Where in the data below does the word "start" appear? Copy every line that has it.

(DATA EXTRACT):
________________

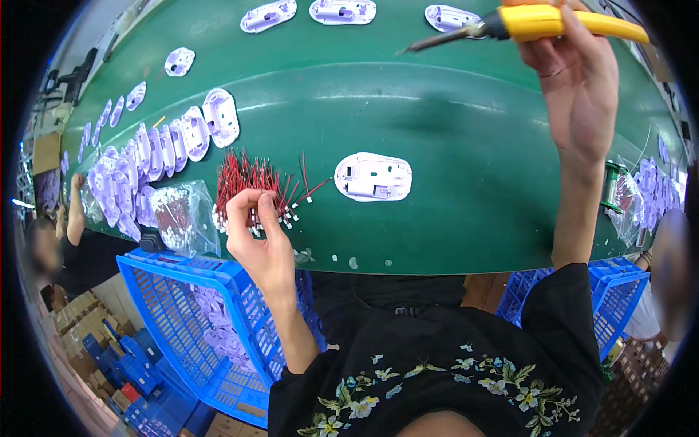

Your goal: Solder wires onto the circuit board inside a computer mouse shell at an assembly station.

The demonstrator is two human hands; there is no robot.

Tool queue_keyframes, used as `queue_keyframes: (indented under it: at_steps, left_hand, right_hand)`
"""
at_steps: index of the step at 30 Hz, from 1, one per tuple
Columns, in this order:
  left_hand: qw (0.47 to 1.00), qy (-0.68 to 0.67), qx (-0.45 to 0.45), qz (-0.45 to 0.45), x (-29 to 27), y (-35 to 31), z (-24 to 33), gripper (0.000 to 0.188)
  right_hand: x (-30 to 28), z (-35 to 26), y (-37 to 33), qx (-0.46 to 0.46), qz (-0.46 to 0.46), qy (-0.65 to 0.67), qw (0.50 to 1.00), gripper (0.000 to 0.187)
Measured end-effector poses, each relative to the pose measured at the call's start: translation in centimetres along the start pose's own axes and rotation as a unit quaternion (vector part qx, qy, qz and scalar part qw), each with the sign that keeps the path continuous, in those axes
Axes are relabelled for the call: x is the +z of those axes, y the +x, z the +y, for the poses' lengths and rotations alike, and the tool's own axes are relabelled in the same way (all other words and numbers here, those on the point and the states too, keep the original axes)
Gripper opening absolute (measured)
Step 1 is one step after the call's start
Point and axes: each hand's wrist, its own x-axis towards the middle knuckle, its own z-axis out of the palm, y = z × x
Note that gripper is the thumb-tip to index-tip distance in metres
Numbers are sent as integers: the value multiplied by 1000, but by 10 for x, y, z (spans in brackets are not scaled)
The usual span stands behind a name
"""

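My right hand (582, 80) is wrapped round a yellow soldering iron (535, 22), its dark metal tip pointing left above the green table. My left hand (261, 233) is at the near side of a pile of red wires with white connectors (251, 175). Its thumb and fingertips are pinched together, and I cannot make out what is between them. A white plastic shell (373, 177), oval with cut-outs, lies on the table between my hands. One loose red wire (309, 191) reaches from the pile toward that shell's left end.
Many similar shells (149, 156) stand in rows at the left, and more (342, 11) lie along the far side. A clear bag of wires (182, 218) is beside the pile. Blue crates (204, 320) stand below the near edge. A green solder spool (613, 186) is at right. People sit at both sides.
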Motion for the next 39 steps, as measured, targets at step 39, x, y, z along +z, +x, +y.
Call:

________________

(OUTPUT FOR THIS TASK):
Measured end-effector poses, each relative to the pose measured at the call's start: translation in centimetres along the start pose's own axes and rotation as a unit quaternion (vector part qx, qy, qz and scalar part qw), each with the sign that keeps the path continuous, in those axes
Step 1 is one step after the call's start

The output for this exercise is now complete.